(Records from a data source)
=== Section Start ===

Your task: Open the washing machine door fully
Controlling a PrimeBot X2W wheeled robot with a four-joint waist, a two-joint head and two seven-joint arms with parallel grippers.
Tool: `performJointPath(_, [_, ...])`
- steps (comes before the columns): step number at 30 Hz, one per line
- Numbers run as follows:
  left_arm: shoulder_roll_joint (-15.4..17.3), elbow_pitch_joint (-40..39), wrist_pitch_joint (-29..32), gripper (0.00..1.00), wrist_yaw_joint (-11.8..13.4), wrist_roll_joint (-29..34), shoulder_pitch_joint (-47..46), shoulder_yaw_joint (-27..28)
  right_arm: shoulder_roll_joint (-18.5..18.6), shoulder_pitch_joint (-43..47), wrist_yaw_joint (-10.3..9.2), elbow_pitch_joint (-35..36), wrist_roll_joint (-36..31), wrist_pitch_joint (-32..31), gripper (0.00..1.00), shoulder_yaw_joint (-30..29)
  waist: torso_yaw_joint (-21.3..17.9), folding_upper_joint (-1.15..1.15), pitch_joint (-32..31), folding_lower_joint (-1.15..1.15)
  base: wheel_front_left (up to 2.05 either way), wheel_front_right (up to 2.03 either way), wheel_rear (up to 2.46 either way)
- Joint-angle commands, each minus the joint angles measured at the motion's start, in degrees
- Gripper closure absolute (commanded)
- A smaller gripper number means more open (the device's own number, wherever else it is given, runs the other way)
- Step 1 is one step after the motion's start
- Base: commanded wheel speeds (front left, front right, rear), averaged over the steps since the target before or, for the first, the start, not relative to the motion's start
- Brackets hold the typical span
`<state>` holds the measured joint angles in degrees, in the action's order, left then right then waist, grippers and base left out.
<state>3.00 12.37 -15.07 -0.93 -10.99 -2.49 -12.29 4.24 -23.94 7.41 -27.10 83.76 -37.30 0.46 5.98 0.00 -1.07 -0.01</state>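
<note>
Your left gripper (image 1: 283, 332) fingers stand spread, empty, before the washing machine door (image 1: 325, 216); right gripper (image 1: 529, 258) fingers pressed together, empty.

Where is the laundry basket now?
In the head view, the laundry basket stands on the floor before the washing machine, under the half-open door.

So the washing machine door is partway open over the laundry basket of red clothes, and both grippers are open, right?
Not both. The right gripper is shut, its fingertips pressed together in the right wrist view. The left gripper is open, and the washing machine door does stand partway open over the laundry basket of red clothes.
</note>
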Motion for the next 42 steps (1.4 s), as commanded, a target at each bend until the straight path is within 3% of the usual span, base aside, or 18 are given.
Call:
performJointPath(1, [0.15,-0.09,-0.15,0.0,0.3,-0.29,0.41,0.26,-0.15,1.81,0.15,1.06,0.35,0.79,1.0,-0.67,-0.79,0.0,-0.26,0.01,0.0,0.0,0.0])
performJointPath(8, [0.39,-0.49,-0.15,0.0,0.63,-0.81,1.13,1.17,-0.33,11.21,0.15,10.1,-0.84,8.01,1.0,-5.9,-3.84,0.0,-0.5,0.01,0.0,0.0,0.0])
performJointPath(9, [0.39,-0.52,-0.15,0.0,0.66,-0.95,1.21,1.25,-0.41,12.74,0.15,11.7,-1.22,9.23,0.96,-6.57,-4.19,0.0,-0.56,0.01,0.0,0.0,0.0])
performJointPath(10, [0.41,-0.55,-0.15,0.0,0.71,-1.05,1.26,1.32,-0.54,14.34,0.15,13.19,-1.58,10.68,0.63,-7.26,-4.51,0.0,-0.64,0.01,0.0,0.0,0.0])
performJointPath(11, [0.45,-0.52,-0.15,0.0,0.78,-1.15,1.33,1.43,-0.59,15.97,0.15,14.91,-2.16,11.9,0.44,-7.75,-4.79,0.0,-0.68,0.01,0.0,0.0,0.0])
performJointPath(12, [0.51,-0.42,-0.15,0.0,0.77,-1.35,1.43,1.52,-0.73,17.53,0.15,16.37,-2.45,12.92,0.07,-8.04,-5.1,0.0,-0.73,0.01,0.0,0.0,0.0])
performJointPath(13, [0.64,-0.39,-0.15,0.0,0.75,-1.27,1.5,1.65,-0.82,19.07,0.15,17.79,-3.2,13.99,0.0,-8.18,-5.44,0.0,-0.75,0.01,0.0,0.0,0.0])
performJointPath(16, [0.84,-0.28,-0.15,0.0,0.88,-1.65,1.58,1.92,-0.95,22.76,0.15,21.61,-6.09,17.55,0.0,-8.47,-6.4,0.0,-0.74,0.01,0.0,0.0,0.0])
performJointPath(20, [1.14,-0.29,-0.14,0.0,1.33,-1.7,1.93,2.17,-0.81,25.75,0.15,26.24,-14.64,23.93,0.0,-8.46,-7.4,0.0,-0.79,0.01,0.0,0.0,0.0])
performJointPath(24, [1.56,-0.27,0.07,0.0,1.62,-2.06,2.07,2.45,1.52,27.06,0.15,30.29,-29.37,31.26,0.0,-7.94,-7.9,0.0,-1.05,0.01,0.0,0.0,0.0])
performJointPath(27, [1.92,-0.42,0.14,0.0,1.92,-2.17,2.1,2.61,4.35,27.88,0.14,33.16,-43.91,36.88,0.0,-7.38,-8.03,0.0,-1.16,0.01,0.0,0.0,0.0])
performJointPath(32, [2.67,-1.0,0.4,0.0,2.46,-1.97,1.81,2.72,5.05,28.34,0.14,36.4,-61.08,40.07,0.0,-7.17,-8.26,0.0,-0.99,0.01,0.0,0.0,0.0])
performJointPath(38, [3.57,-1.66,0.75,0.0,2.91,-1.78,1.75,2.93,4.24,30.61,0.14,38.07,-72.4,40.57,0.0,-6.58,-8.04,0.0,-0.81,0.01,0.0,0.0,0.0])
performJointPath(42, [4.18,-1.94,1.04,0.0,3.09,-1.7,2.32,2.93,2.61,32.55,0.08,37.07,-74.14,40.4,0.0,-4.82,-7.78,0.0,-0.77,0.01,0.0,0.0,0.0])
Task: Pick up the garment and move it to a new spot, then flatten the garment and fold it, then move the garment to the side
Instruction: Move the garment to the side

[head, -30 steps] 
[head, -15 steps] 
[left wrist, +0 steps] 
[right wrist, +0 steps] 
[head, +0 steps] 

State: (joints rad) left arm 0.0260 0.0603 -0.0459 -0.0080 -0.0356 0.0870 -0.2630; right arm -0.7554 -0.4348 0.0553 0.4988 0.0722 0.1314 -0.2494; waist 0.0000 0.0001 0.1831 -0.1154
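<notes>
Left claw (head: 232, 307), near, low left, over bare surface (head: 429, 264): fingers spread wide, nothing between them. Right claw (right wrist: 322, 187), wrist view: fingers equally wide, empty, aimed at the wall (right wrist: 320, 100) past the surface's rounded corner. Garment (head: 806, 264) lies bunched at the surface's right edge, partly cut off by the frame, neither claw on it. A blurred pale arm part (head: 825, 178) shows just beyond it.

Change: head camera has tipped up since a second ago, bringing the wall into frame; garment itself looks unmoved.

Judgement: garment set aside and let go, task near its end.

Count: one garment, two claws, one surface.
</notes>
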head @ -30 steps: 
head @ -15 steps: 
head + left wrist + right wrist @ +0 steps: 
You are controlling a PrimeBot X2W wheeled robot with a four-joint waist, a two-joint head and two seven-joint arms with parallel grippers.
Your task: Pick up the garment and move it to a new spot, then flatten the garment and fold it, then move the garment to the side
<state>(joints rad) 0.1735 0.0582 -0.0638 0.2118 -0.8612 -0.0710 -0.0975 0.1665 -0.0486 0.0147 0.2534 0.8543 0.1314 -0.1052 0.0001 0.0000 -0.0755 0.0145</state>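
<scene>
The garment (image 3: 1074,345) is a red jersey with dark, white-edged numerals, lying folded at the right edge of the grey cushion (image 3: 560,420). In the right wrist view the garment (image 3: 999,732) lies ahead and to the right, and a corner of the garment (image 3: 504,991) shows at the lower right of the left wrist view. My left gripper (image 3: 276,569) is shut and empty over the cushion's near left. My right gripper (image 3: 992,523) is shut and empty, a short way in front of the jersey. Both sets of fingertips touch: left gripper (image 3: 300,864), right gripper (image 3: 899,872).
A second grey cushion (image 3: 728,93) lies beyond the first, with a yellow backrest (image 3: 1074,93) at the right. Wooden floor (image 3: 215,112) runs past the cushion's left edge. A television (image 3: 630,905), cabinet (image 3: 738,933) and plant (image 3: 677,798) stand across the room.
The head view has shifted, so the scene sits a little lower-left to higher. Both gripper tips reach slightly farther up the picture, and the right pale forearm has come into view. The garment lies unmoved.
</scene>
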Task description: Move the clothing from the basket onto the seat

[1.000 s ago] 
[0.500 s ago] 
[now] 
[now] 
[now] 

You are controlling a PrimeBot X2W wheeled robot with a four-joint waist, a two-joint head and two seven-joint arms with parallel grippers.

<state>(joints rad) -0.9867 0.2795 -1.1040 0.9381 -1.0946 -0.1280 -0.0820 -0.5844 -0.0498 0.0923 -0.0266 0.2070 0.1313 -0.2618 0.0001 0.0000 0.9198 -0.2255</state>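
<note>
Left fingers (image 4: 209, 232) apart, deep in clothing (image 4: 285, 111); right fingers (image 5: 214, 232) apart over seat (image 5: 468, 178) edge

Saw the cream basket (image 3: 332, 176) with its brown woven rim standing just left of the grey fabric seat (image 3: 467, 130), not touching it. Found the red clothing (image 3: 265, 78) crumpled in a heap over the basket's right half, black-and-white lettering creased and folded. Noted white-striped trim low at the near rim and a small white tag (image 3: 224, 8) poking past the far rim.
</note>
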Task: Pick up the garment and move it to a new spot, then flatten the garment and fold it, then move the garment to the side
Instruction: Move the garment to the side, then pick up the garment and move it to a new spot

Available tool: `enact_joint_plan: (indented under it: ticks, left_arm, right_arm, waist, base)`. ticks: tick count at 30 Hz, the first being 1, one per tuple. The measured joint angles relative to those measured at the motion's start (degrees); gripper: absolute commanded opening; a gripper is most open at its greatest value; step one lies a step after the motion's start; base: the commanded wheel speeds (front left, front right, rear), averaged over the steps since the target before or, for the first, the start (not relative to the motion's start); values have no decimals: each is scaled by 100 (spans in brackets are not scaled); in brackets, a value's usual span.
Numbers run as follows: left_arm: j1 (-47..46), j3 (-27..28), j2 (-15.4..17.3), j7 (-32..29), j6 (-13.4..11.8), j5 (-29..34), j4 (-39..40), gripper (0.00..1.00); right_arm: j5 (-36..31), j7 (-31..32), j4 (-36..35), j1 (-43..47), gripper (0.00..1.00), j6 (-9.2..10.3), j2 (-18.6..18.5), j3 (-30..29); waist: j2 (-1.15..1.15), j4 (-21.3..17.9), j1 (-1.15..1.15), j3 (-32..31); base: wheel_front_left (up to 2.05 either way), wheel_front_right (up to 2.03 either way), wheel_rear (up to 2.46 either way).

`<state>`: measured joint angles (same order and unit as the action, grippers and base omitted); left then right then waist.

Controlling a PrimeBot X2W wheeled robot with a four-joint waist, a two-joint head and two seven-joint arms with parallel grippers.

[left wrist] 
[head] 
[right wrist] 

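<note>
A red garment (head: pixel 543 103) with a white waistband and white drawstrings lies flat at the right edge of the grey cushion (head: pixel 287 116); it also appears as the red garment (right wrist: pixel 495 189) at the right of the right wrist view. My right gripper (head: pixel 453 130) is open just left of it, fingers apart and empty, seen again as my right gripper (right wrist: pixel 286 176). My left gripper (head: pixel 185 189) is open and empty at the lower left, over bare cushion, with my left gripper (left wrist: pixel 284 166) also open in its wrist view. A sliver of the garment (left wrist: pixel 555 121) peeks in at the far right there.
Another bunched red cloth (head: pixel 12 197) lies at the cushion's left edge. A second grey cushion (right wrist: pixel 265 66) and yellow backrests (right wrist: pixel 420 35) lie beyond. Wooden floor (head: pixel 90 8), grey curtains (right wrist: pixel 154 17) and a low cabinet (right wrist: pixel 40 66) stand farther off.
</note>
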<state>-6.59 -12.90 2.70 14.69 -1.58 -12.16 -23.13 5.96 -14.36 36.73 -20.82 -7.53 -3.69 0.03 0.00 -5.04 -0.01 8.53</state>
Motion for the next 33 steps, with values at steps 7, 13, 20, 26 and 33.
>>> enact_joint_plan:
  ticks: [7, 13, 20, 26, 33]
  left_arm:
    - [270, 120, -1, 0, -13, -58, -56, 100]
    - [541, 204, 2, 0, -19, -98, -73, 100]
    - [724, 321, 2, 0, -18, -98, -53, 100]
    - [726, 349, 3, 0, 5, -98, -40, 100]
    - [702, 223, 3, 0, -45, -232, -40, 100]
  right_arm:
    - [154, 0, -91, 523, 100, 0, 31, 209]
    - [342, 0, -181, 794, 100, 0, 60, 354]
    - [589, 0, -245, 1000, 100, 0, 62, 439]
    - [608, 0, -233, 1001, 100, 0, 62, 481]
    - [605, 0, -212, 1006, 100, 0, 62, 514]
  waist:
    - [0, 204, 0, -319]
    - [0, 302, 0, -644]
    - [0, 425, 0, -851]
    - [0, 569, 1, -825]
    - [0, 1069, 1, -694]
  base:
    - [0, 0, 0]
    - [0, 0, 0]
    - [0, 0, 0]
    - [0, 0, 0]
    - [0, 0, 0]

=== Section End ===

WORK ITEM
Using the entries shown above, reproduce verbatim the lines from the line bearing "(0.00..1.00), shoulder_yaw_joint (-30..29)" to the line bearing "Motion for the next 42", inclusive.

RESULT OF THIS TASK
  right_arm: shoulder_roll_joint (-18.5..18.6), shoulder_pitch_joint (-43..47), wrist_yaw_joint (-10.3..9.2), elbow_pitch_joint (-35..36), wrist_roll_joint (-36..31), wrist_pitch_joint (-32..31), gripper (0.00..1.00), shoulder_yaw_joint (-30..29)
  waist: torso_yaw_joint (-21.3..17.9), folding_upper_joint (-1.15..1.15), pitch_joint (-32..31), folding_lower_joint (-1.15..1.15)
  base: wheel_front_left (up to 2.05 either way), wheel_front_right (up to 2.03 either way), wheel_rear (up to 2.46 either way)
- Joint-angle commands, each minus the joint angles measured at the motion's start, in degrees
- Gripper closure absolute (commanded)
- A smaller gripper number means more open (the device's own number, wherever else it is given, runs the other way)
- Step 1 is one step after the motion's start
- Base: commanded wheel speeds (front left, front right, rear), averaged over the steps since the target before or, for the first, the start, not relative to the motion's start
- Brackets hold the typical span
`<state>` holds the measured joint angles in degrees, in the action's order, left then right then waist, grippers and base left out.
<state>3.00 12.37 -15.07 -0.93 -10.99 -2.49 -12.29 4.24 -23.94 7.41 -27.10 83.76 -37.30 0.46 5.98 0.00 -1.07 -0.01</state>
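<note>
Your left gripper (image 1: 283, 332) fingers stand spread, empty, before the washing machine door (image 1: 325, 216); right gripper (image 1: 529, 258) fingers pressed together, empty.

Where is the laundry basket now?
In the head view, the laundry basket stands on the floor before the washing machine, under the half-open door.

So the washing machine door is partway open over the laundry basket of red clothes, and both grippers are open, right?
Not both. The right gripper is shut, its fingertips pressed together in the right wrist view. The left gripper is open, and the washing machine door does stand partway open over the laundry basket of red clothes.
</note>
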Motion for the next 42 steps (1.4 s), as commanded, a target at each bend until the straight path is within 3% of the usual span, base aside, or 18 are given.

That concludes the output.